Friday, August 10, 2012


Cranach’s Madonna under the Fir Tree returned to Poland
The painting, which was copied and stolen by a German priest, makes its way back to Wroclaw after 70 years

By Paul Jeromack. Web only
Published online: 07 August 2012

Lucas Cranach the Elder’s Madonna under the Fir Tree, 1510, has been returned to the Cathedral of St John in Wroclaw, where it had hung since the 16th century. This follows the news that Poland’s Ministry of Foreign Affairs’ Office for the Restitution of Cultural Goods knows that Raphael’s Portrait of a Young Man “is in a bank vault in a certain country”.

Unlike the Raphael, which for some time had been feared destroyed, art historians and Polish authorities knew the Cranach had survived the war. In 1978, it was noted in the revised edition of Max Friedlander and Jakob Rosenberg’s The Paintings of Lucas Cranach that “just when and how the original vanished is obscure, but according to credible testimony it survives and has been reportedly offered for sale on the international art market”.

According to Poland’s Ministry of Foreign Affairs, the painting was taken from the cathedral in Wroclaw, then known as Breslau and part of German territory, to protect it from Allied air raids. Cranach was known to be one of Hitler’s favourite artists and it is possible that it was ear marked for inclusion in the planned Führermuseum, Linz.
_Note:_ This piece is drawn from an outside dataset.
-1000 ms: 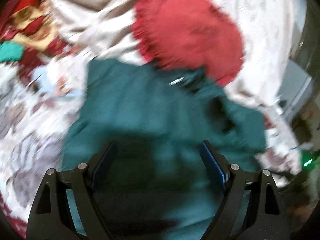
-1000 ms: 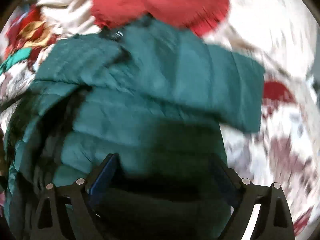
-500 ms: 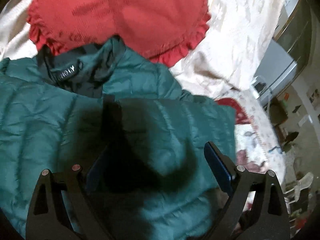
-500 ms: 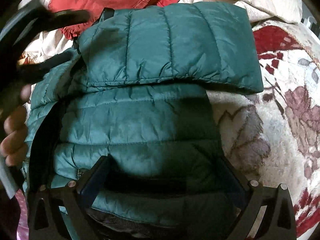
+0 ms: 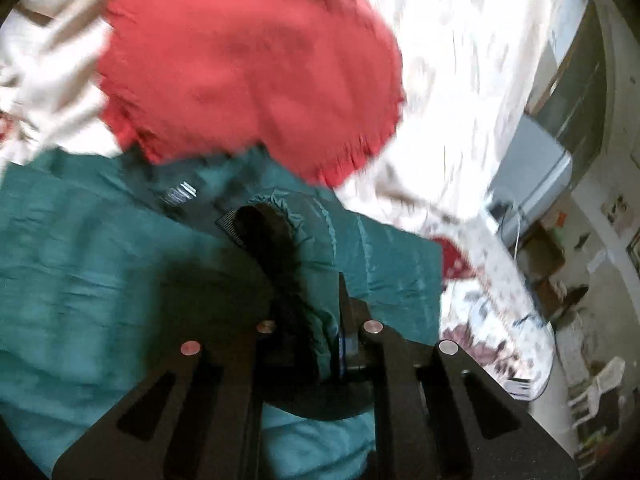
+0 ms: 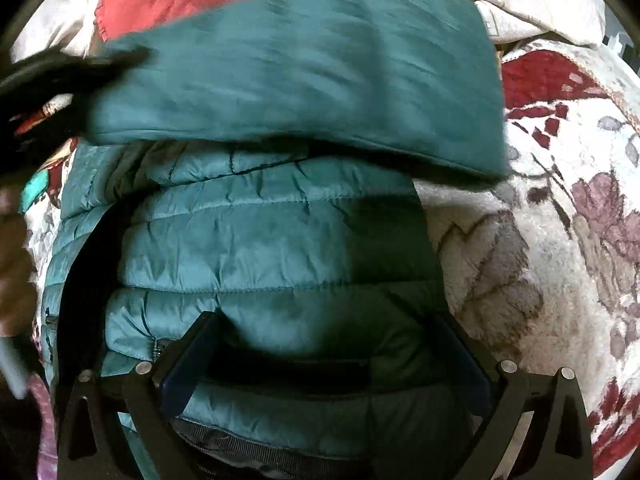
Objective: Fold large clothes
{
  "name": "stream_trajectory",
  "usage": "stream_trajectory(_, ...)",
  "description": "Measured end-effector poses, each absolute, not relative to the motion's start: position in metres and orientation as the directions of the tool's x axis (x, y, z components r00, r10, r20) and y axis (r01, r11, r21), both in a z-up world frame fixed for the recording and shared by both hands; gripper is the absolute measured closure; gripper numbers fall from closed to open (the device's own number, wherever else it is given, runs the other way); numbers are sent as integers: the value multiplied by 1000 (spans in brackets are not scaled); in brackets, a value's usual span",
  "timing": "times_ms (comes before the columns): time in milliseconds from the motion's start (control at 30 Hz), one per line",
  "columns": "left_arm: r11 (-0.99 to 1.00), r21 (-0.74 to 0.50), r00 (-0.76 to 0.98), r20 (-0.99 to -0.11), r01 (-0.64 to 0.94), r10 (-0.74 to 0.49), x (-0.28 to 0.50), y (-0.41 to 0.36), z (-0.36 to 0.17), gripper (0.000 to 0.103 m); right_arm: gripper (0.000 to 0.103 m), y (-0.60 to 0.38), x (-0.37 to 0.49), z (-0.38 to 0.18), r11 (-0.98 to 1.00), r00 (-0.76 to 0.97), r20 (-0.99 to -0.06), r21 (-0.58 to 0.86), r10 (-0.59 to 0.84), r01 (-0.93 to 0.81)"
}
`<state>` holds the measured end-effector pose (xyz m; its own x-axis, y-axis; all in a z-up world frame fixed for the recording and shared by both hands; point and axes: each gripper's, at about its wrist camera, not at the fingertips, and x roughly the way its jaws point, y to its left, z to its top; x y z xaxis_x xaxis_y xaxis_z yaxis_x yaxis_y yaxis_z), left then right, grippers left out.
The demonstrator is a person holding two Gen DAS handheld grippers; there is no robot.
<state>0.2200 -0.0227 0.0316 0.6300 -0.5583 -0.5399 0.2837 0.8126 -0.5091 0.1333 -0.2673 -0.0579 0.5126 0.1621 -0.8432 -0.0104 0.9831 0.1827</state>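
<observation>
Teal quilted jacket point(image 6: 276, 248) lies on a floral blanket point(image 6: 560, 240), one sleeve pinched and raised

The left gripper point(image 5: 316, 340) has its fingers point(image 5: 348, 340) drawn narrow on the dark-lined cuff of the jacket's sleeve point(image 5: 276, 216); in the right wrist view that sleeve point(image 6: 304, 76) stretches blurred across the top of the jacket body, with the left gripper's dark outline at its left end. The right gripper point(image 6: 326, 360) hovers low over the jacket's lower quilted panels, its fingers point(image 6: 188, 360) spread wide and gripping nothing. A red frilled cushion point(image 5: 248, 68) sits just beyond the jacket's collar, with a crumpled cream cloth point(image 5: 472, 60) beside and under it
</observation>
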Motion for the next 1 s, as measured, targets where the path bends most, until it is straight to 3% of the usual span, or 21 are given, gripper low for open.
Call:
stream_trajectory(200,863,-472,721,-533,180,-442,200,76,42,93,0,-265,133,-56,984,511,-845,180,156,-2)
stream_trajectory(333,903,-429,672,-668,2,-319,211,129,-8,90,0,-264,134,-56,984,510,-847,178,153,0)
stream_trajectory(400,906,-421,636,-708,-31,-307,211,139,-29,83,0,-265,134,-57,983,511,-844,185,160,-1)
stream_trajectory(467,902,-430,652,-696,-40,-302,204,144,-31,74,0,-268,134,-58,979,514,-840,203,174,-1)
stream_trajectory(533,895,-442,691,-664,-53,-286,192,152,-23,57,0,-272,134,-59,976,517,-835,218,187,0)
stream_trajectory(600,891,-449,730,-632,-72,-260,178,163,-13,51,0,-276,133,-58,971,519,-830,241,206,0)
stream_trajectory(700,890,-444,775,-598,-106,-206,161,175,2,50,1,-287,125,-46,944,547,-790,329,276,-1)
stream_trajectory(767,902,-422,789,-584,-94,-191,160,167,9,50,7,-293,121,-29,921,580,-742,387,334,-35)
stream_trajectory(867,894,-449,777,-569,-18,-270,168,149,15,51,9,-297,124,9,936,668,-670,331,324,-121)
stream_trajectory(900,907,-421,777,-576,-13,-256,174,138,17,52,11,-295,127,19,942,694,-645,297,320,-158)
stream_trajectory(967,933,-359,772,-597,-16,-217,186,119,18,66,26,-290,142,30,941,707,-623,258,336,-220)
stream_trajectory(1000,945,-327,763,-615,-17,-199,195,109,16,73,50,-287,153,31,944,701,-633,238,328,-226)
After the war, the picture was returned to the Diocesan Museum, Wroclaw rather than the war-damaged cathedral. It had been broken in two and officials decided to have it restored. Siegfried Zimmer, a German priest and amateur art collector and painter, was commissioned to take care of the restoration work, but he instead had a copied made between 1946 to 1947 and stole away to Berlin with the actual Cranach. The hoax was not uncovered until 1961, when a Polish conservator examined the picture and found it to be a modern copy. The original passed through private hands until it made its way to an unnamed Swiss collector who held it until his recent death, when it was left to the Diocese of St Gallen.

Poland’s Ministry of Foreign Affairs learned of its location earlier this year and after months of negotiations, the work was returned to Wroclaw Cathedral on 27 July. Handing over the work to Bishop Andrzej Siemieniewski, foreign minister Radoslaw Sikorski said: “The story of how the Madonna under the Fire Tree was recovered reads like a crime novel” and called the painting one of Poland’s most treasured works of art.

The recovery of the picture is especially exciting to Cranach scholars, as it is an early work of exceptional refinement. Among the early works painted by Cranach after his move to Wittenberg, it is usually dated about 1510, but it is likely to have painted as early as 1505, since its expansive and expressive landscape, spiked with shaggy pine trees, is close to the few known works Cranach painted in Vienna around 1500 to 1504.